(礼拝メッセージ・マタイNO124)「ゲッセマネの孤独」マタイ26章36~46節 仁井田義政牧師
イ
エス様と弟子達は、ゲッセマネの園へと向かいました。イエス様は、その所ではかり知れない孤独の中で祈り続けられました。イエス様の額からは「汗が血の滴りのように流れ落ちた」とルカ22章44節に記されています。弟子達はイエス様のそのお苦しみを知らず「皆眠り込んでいた」のです。
★「ゲッセマネの祈り」という絵には、岩の上に手を置いて祈るイエス様が描かれています。しかし聖書は「地に身を投げ出して」祈り始められたと記されています。額を地にすりつけ、地を這う虫のようになって祈られたのです。今までのイエス様の生涯に、このような悲しみの姿はありませんでした。
★イエス様は死を恐れたのではなく、神に裁かれる死を恐れたのです。神の御子が人間の罪の身代わりとされ、父なる神に裁かれる、その恐れであり悲しみでした。我らの目には死後が見えないので、或る面でのんきなのです。しかしイエス様には死後が見えました。罪人の死後の地獄です。
★弟子達は、イエス様が血のような汗を流しながら祈っておられる意味を知りませんでした。弟子達は「一時も目を覚ましていることは出来なかったのですか」とイエス様に言われました。それでも弟子達は起きていることが出来ず、イエス様に三回も起こされているのです。弟子達は、イエス様のお苦しみの意味を知らなかったのです。それは現代人も同じです。イエス様は、父なる神から捨てられ、弟子達にも理解されず、たった独りで祈られたのです。孤独の祈りです。

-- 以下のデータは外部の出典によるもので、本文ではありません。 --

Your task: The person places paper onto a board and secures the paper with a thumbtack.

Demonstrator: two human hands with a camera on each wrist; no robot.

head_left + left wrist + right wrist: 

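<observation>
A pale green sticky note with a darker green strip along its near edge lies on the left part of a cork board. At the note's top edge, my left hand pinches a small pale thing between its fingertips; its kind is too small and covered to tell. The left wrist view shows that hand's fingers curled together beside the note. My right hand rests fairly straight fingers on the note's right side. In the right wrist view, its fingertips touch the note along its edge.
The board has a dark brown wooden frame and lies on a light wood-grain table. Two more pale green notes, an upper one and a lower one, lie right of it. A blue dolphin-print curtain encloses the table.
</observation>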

★イエス様は弟子達の所に来られ「まだ眠っているのか。・・見なさい。時が来ました。」と言われました。神様の定められた計画が実行される時が来たのです。もう裏切りのユダがゲッセマネの園のふもとから、敵の兵隊を連れて登ってきていたのです。イエス様は「立ちなさい。さあ行くのです。私を裏切るものが近づきました。」と言われました。このような状況でこの言葉を聞いたら「さあ逃げましょう」と聞こえることでしょう。しかしそれとは反対に、イエス様は敵の来る方へと向かわれたのです。それは、人間が誰一人地獄の苦しみに遭うことがないようにと願っての行動でした。イエス様はその苦しみを一人で背負う決意で、敵の前に歩き出されたのです。私達は、イエス様のお苦しみを前に眠っていてはなりません。しっかりと目を覚まして、イエス様のお苦しみの祈りの意味を知りましょう。